Felix Karl Albert Ernst Joachim Freiherr (Note: ) von Thümen (6 February 1839, Dresden – 13 October 1892 Teplitz-Schönau) was a German botanist and mycologist.

==Life==
Felix von Thümen graduated from the Gymnasium in Dresden and entered the Prussian army at the age of 19, but soon retired due to an injury incurred by a fall from his horse. After a short stint in agriculture he had to abandon the management of his family estates and devoted the rest of his life to botanical and mycological research. Influenced mainly by Ludwig Reichenbach he devoted most of his interest to the study of fungi. In 1876 he became a research assistant at the chemico-physiological research station in Klosterneuburg, a position he occupied for the rest of his life.
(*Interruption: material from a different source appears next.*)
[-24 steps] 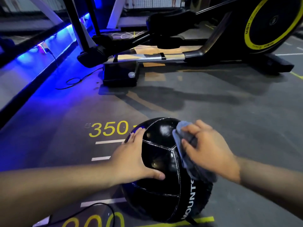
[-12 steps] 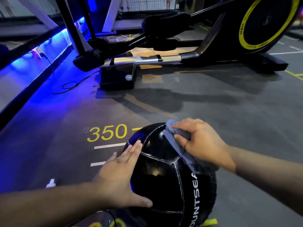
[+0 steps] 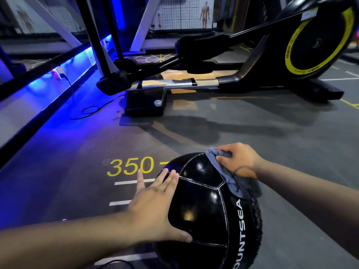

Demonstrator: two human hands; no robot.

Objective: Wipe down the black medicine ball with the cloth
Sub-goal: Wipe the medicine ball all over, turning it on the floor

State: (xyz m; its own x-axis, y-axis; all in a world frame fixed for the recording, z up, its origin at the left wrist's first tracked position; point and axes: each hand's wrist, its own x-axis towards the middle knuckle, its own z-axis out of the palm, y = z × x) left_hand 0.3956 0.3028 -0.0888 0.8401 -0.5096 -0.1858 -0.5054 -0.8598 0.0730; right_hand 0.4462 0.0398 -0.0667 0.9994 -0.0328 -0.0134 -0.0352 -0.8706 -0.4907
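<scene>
Shifted farther up, the right grip (image 3: 240, 161) clutches the cloth (image 3: 238, 185) onto the black medicine ball (image 3: 204, 208) beneath it, while the flat-fingered left grip (image 3: 153, 206) braces the ball's side.

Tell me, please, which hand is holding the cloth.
The right hand: its fingers curl round the grey cloth atop the black medicine ball, whereas the left hand lies flat against the ball's side, holding nothing.

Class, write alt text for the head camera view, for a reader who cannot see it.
A right hand holds a bunched grey cloth against the top right of a black medicine ball on a gym floor, while the left hand lies flat on its left side. A yellow 350 marks the floor beside it; a black exercise machine stands behind.
</scene>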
The position afforded him considerable freedom in choosing his domicile, so that he lived for various periods in Vienna, Berlin and Gorizia. He suffered from a severe heart disease, for which he repeatedly visited the spas of Teplitz-Schönau, where he died at the age of 54.
He was a fellow of the Royal Prussian Academy of Science.

==Work==
His early fame rested mainly on his morphological acumen, which resulted in him being sought out to provide systematic treatments of fungi made by a large number of botanical collectors in Austria, Bavaria, Portugal, Siberia, Egypt, South Africa, Australia, North America and Argentina.
His interest later turned to plant pathology, in particular to fungal diseases of grapevines and fruit trees. Among a multitude of publications the more prominent are Fungi nonnulli austriaci, Fungi of the Grapevine, (1877) Fungi of the Fruitplants (1888). He published several exsiccata works, among them Fungi Austriaci, Herbarium mycologicum oeconomicum and Mycotheca universalis.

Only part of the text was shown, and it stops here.